**Assigned task**. Write out all the data verbatim. Skip images.
::: Supplied entries :::
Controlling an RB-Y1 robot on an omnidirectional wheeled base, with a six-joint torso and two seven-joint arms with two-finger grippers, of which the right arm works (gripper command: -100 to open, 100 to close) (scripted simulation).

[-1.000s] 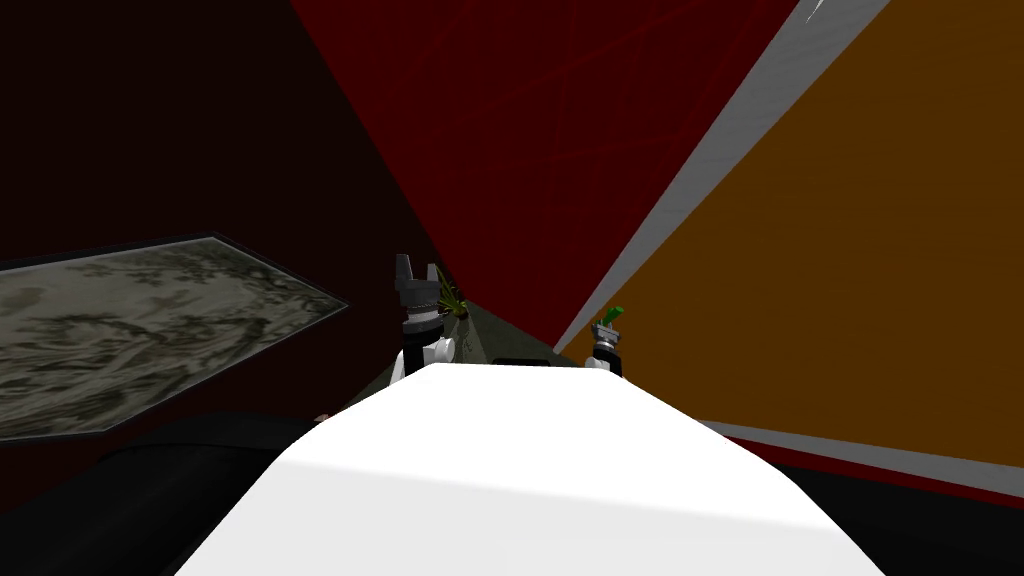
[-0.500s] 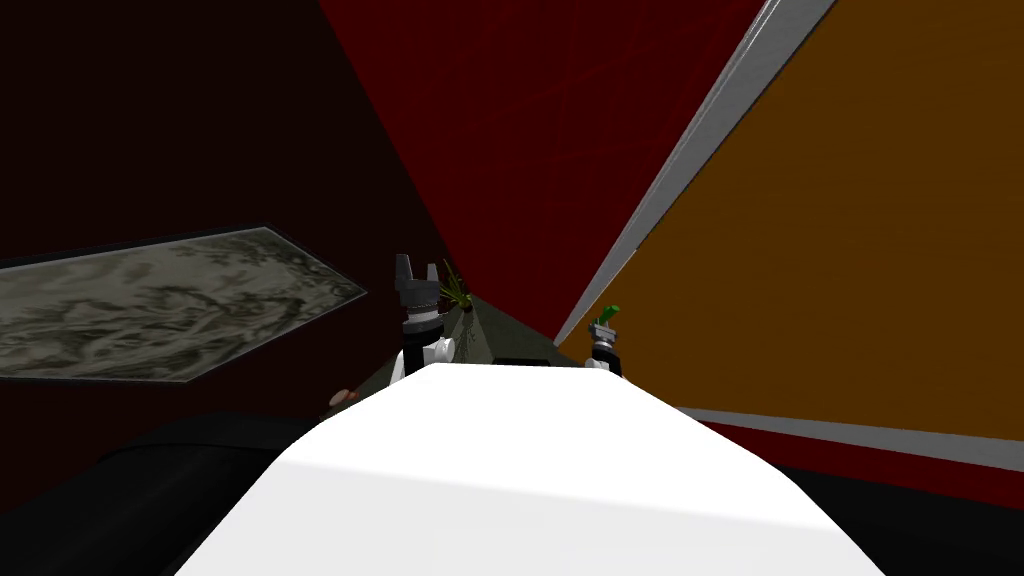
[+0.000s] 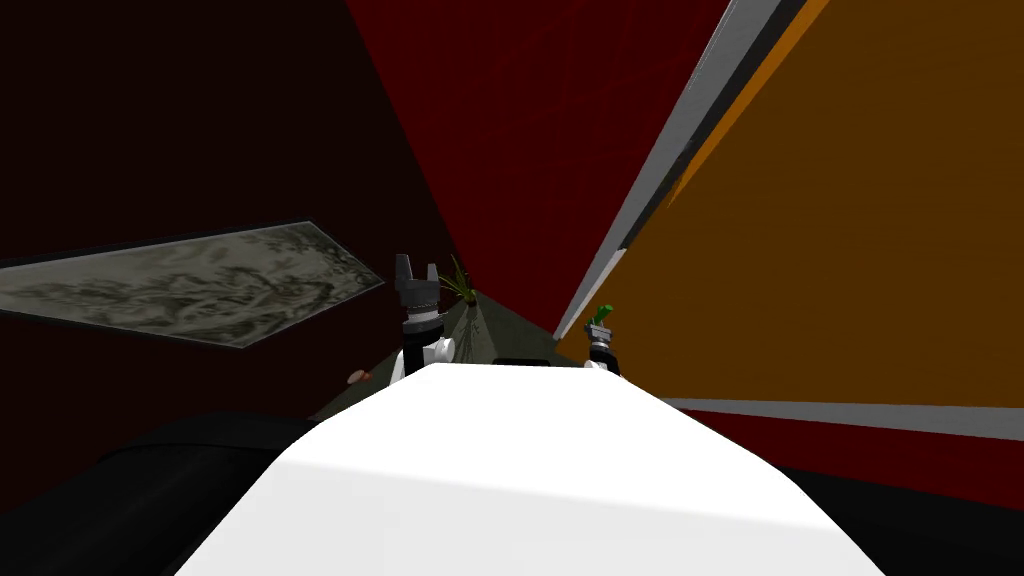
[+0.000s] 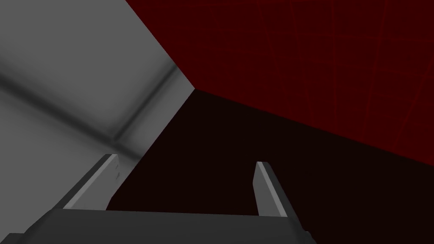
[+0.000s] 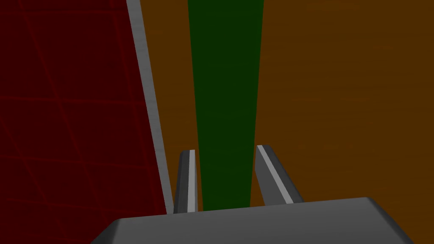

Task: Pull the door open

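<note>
The orange door fills the right side, with its grey frame along its left edge. A thin dark gap shows between the frame and the door's edge near the top. My right gripper is shut on the door's green handle. In the right wrist view the long green handle runs between the fingers of the right gripper, which press its sides against the orange door. My left gripper is raised and open, and it holds nothing.
A dark red wall stands ahead, left of the door frame. A framed grey picture hangs on the dim left wall. A small potted plant sits on the floor at the far corner. A small brownish object lies low left.
The door's edge has come away from the grey frame, and a dark gap now shows there. My view has turned: the picture and the frame have slid right. The right gripper keeps hold of the handle.
</note>
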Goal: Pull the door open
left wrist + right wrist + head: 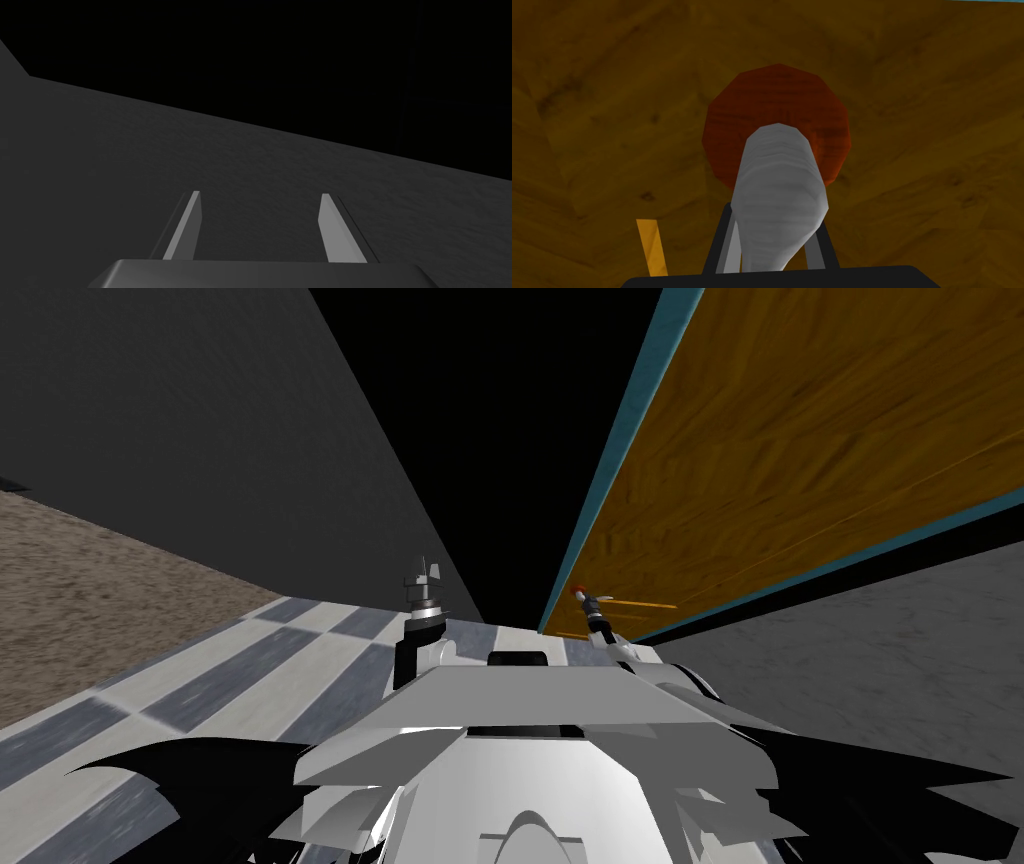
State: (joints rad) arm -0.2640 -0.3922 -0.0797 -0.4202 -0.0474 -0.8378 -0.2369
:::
**Exercise response**.
Controlling an RB-Y1 robot on an omnidirectional wheeled base, with a six-joint torso and two seven-joint arms with two-finger grippers, of which the right arm works (gripper command: -100 to open, 100 to close) (scripted simulation).

[-1.000s] 
[-0.500s] 
[+0.000s] 
[+0.000s] 
[+0.000s] 

Task: Pull the door open

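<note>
The orange door fills the right side, with its grey frame along its left edge. A thin dark gap shows between the frame and the door's edge near the top. My right gripper is shut on the door's green handle. In the right wrist view the long green handle runs between the fingers of the right gripper, which press its sides against the orange door. My left gripper is raised and open, and it holds nothing.
A dark red wall stands ahead, left of the door frame. A framed grey picture hangs on the dim left wall. A small potted plant sits on the floor at the far corner. A small brownish object lies low left.
The door's edge has come away from the grey frame, and a dark gap now shows there. My view has turned: the picture and the frame have slid right. The right gripper keeps hold of the handle.
</note>
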Goal: Pull the door open
left wrist + right wrist + head: 
State: (joints rad) arm -0.2640 -0.3922 -0.0797 -0.4202 -0.0474 -0.8378 -0.2369

With this, the exercise has been completed.